Yoon Jeung-hyun, who took office on Tuesday, was speaking after being the first finance minister to make an official visit to the Bank of Korea since the 1997-98 Asian financial crisis and a day after the central bank cut interest rates to a new low.
"We will talk about (central bank) purchases of treasury bonds in detail when necessary," Yoon told reporters after meeting Bank of Korea Governor Lee Seong-tae.
The previous day, Lee had signalled the central bank was open to such purchases to help the government soften the fallout of economic contraction this year. [ID:nSEO275931]
A key element to the government's response to the impact of the global downturn is to issue bonds to finance stimulus measures.
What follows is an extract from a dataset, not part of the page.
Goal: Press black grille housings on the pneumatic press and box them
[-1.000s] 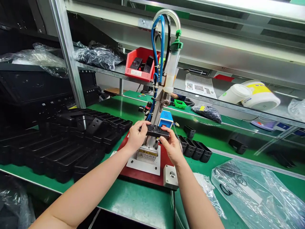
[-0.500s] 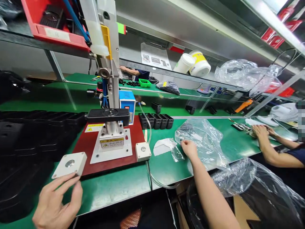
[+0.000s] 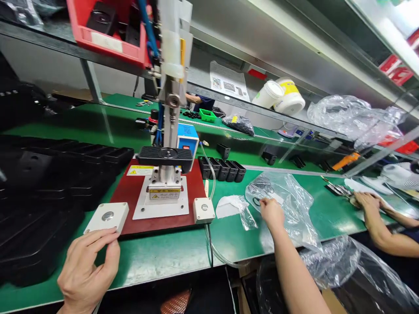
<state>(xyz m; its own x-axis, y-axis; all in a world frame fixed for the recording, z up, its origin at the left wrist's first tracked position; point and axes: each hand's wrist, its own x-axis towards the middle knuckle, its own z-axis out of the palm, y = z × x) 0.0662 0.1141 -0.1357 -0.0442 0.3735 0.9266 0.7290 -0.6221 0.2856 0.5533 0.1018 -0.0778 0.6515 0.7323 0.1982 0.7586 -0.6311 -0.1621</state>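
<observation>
My left hand (image 3: 88, 266) lies at the front left, fingertips touching the near edge of a white button box (image 3: 108, 216), thumb apart. Over the clear plastic bag (image 3: 294, 205), my right hand (image 3: 273, 213) is closed in a pinch on a thin black ring (image 3: 256, 201). More thin dark loops (image 3: 263, 187) show in the bag. Between my hands stands a press (image 3: 172, 109) on a red base (image 3: 127, 196). A black ribbed part (image 3: 165, 155) with a round recess sits on its fixture. A second white button box (image 3: 204, 210) is at the base's right corner.
Black trays (image 3: 42, 209) are stacked left. Several black housings (image 3: 222, 169) stand in a row behind the press. White paper (image 3: 231, 206) and a small clear bag (image 3: 248, 218) lie near the right button box. A co-worker's hands (image 3: 368, 203) work at the far right.
The view has shifted, so the bench appears farther right. My right hand has lifted slightly from the bag's left edge, and a black ring now shows at its fingertips. My left hand stays by the button box.
</observation>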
It plans to spend a total of 284.5 trillion won ($204.1 billion) this year, about 60 percent of it in the first half to give a boost to sagging domestic demand. It has already announced the planned issue of 74.3 trillion won in bonds this year but economists say the amount is likely to be bigger.
The government's promise of a sizable extra budget on top of the record fiscal budget already set for this year has inevitably put heavy pressure on the local debt market.
And expectations the central bank might absorb some of the paper gave a lift to March Treasury bond futures <KTBc1>, which rose as much as 41 ticks.
"The central bank will have to buy the treasures in the end, otherwise market interest rates will go up again, offsetting its unprecedented rate-cutting campaigns," said Kim Dong-whan, a fixed-income analyst at HI Investment & Securities.
Since early October, the Bank of Korea has so far slashed the benchmark interest rate by a total of 3.25 percentage points. It cut the rate by 50 basis points on Thursday to a record low of 2.0 percent. [ID:nSP415677]
In a statement after the meeting, the finance ministry said the two top policymakers agreed that the current economic crisis required "close cooperation" between the central bank and the government.
They also concurred on the need for "expansion in the fiscal and financial policy weapons" to prevent the nation from slipping into its first recession in a decade.